-- Extracted records follows --
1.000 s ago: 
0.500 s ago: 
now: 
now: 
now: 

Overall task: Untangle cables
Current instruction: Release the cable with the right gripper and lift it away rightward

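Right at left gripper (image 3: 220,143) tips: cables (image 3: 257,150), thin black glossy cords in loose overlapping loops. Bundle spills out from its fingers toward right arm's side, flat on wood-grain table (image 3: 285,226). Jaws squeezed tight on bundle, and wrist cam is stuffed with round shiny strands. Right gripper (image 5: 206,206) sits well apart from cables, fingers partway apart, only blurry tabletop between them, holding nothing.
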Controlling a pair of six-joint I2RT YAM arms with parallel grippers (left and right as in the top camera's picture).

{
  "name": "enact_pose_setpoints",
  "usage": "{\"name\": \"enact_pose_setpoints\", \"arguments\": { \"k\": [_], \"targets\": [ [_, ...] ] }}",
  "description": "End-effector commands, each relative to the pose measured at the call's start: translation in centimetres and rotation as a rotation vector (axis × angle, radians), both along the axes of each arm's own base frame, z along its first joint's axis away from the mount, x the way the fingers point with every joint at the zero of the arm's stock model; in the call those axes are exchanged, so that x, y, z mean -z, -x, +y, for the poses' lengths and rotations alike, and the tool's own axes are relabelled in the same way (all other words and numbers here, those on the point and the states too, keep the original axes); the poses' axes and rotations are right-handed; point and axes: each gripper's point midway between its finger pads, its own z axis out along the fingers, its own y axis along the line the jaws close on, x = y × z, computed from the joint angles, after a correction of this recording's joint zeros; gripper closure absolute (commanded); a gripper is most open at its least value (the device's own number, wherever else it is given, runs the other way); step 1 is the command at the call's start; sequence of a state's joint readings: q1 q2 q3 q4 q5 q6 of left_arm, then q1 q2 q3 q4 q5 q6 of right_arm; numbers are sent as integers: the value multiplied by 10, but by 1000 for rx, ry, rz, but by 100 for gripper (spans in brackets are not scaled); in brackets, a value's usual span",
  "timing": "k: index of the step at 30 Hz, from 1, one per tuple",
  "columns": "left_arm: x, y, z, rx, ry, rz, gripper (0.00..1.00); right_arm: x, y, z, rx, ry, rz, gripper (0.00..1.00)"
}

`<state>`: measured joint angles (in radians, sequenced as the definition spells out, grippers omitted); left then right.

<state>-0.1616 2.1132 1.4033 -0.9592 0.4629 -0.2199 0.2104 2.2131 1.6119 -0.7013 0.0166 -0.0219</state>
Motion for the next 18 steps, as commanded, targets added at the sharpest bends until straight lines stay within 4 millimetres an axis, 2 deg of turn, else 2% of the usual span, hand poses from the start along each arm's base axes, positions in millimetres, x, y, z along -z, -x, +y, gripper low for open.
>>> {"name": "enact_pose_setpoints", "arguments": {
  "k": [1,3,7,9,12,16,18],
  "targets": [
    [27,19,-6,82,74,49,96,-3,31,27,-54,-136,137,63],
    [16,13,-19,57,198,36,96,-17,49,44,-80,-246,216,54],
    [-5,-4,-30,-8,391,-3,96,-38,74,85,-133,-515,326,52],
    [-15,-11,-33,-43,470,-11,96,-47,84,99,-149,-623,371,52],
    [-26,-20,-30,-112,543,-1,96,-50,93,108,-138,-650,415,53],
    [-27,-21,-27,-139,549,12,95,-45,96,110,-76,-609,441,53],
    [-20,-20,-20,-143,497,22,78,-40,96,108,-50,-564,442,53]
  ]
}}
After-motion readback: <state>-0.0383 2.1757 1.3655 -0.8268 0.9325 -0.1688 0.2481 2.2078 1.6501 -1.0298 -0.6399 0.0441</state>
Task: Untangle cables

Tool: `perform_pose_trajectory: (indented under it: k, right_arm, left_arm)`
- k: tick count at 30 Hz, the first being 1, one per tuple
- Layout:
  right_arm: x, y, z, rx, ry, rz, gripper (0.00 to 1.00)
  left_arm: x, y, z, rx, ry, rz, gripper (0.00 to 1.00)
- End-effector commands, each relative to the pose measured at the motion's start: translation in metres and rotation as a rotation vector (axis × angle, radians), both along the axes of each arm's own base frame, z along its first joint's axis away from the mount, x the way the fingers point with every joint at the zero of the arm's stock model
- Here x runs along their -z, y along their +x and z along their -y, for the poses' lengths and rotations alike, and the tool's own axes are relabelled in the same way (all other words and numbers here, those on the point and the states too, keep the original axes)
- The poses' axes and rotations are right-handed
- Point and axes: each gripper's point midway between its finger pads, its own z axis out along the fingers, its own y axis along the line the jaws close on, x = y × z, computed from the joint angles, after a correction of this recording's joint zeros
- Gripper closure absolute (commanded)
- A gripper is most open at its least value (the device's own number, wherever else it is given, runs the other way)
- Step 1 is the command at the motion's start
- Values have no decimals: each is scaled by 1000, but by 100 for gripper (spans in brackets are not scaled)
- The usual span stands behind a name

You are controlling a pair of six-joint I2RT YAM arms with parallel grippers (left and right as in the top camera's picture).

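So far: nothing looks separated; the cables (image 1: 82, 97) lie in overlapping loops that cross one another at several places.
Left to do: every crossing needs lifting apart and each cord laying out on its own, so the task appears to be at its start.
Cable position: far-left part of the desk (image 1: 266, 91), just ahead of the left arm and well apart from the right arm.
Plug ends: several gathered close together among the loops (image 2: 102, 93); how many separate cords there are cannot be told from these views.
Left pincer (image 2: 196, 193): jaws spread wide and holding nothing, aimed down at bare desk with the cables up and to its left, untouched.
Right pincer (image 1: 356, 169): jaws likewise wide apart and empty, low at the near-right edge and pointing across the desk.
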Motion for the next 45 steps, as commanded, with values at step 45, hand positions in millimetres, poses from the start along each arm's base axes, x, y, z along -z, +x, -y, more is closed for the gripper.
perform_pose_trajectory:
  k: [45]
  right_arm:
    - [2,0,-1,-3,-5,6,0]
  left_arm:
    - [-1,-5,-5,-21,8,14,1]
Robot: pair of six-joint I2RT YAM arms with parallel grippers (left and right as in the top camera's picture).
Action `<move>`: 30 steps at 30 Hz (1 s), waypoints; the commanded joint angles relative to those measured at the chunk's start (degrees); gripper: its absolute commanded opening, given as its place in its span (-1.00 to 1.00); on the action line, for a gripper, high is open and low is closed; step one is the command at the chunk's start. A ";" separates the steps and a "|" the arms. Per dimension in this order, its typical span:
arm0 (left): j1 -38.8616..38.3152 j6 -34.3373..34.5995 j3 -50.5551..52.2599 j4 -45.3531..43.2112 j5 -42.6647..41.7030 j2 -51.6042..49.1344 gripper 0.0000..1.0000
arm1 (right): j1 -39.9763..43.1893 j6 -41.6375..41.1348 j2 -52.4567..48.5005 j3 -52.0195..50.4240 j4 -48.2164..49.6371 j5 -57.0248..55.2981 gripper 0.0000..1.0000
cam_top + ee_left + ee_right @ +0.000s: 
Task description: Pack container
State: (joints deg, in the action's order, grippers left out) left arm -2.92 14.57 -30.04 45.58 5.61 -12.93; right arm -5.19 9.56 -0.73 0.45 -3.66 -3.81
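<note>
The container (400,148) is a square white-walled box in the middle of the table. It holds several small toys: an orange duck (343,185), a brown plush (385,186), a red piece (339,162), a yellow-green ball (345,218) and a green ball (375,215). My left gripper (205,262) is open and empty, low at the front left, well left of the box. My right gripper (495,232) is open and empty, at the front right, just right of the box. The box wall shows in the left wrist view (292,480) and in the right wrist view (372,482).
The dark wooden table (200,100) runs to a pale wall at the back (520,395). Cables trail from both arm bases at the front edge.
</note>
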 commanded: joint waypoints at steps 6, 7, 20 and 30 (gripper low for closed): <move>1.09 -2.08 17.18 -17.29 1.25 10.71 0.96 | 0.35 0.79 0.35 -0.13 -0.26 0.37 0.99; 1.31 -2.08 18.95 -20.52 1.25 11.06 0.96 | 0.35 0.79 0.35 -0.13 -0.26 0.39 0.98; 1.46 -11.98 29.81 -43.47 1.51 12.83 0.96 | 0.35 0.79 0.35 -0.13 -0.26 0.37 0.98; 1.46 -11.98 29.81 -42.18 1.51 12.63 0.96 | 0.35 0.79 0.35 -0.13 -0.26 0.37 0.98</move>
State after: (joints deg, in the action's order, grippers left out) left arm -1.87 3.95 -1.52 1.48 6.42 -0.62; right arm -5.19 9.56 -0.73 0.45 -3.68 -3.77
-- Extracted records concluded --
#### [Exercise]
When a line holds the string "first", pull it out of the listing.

#### [Task response]
  "description": "End-effector commands, each relative to the pose measured at the call's start: translation in centimetres and rotation as a rotation vector (axis × angle, radians), both along the axes of each arm's own base frame, z along its first joint's axis away from the mount, x the way the fingers point with every joint at the zero of the arm's stock model; in the call those axes are exchanged, so that x, y, z mean -z, -x, +y, for the poses' lengths and rotations alike, and the tool's own axes are relabelled in the same way (all other words and numbers here, those on the point and the states too, keep the original axes); the poses' axes and rotations are right-handed; point and axes: each gripper's point midway between its finger pads, its own z axis out along the fingers, its own y axis along the line the jaws close on, x = y × z, computed from the joint angles, after a correction of this recording's joint zeros; gripper closure absolute (commanded); a gripper is most open at its least value (the device's own number, wherever else it is given, runs the other way); step 1 is the command at the call's start; sequence of a state's joint readings: q1 q2 q3 q4 q5 q6 of left_arm, then q1 q2 q3 q4 q5 q6 of right_arm; numbers are sent as integers: the value multiplied by 10, but by 1000 for rx, ry, rz, but by 100 for gripper (spans in brackets are not scaled); in brackets, a value's usual span",
- k: tick count at 30 Hz, the first being 1, one per tuple
- End-effector commands, each relative to the pose measured at the motion's start: translation in metres and rotation as a rotation vector (axis × angle, radians), both along the axes of each arm's own base frame, z along its first joint's axis away from the mount, x the way the fingers point with every joint at the zero of the arm's stock model

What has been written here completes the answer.